Since the Great Eastern Japan Earthquake on 11th March 2011, I have visited the tsunami-afflicted areas twice.
Once I was drove a hired car from the Sendai station myself. I was unable to leave the vehicle, haunted by what I saw. I did not have any connections to make myself useful for the people in need. I could merely witness, feeling inexplicably and deeply guilty, unable to make sense of what was happening and what had happened.
On the second occasion, I visited a temporary school for junior high students who lost their houses by the tsunami. They were all up and going, smiles on their faces. The headmaster told me that despite their optimistic outlooks they have experienced worse than nightmares. On the night they escaped into the mountains, many elderly people passed away. It was a cold night. Some had fled just wearing t-shirts. And yet, on the day that I went, their faces were all smiles and forward looking.
I have been spending many hours thinking what I could do. The destruction caused by the tsunami is beyond belief. Miles, literally miles of habitats washed away. Entire communities lost forever.

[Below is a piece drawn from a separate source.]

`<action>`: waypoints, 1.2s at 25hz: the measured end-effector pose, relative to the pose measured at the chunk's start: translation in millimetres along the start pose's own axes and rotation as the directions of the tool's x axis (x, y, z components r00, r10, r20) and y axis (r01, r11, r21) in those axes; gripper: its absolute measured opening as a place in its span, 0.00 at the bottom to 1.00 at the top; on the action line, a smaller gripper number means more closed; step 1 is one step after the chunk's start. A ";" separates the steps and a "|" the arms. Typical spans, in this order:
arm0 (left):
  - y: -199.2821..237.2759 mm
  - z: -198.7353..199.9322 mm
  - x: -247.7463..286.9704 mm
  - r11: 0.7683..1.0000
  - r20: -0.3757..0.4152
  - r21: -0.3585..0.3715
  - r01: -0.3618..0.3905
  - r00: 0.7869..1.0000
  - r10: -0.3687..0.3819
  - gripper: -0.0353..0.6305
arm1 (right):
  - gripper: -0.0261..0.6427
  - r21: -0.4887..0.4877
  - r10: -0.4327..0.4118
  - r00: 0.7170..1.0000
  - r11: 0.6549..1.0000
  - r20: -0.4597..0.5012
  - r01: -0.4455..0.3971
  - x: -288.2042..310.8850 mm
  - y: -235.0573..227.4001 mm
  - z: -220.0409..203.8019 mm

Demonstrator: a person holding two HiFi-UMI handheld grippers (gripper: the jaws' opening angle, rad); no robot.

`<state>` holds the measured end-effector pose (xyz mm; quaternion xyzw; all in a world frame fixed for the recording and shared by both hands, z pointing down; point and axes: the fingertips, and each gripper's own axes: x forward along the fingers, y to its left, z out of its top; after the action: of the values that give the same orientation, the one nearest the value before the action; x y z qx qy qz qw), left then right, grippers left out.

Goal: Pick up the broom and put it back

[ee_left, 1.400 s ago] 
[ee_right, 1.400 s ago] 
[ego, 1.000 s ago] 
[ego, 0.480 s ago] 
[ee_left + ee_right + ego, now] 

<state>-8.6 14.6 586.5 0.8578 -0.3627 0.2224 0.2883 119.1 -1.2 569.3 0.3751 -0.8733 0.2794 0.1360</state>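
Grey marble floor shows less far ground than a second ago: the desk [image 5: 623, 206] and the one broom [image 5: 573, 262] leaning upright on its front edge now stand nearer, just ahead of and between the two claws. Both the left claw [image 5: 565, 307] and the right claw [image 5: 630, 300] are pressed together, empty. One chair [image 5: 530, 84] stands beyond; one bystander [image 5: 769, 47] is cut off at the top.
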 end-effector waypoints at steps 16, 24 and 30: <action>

I don't know how it is, but the only way I can seek atonement is by changing. To make this nation, which has been stagnant for a couple of decades now, go in a new direction. To reinvent myself, so that I am more open, more linked, more outgoing.
And there is deep anger at the stagnation of Japan in general. I know the connection is illogical. The indignation at the inability of the nation to change has nothing to do with the brutal physical force in the shape of tsunami. But the anger is there. It has to change.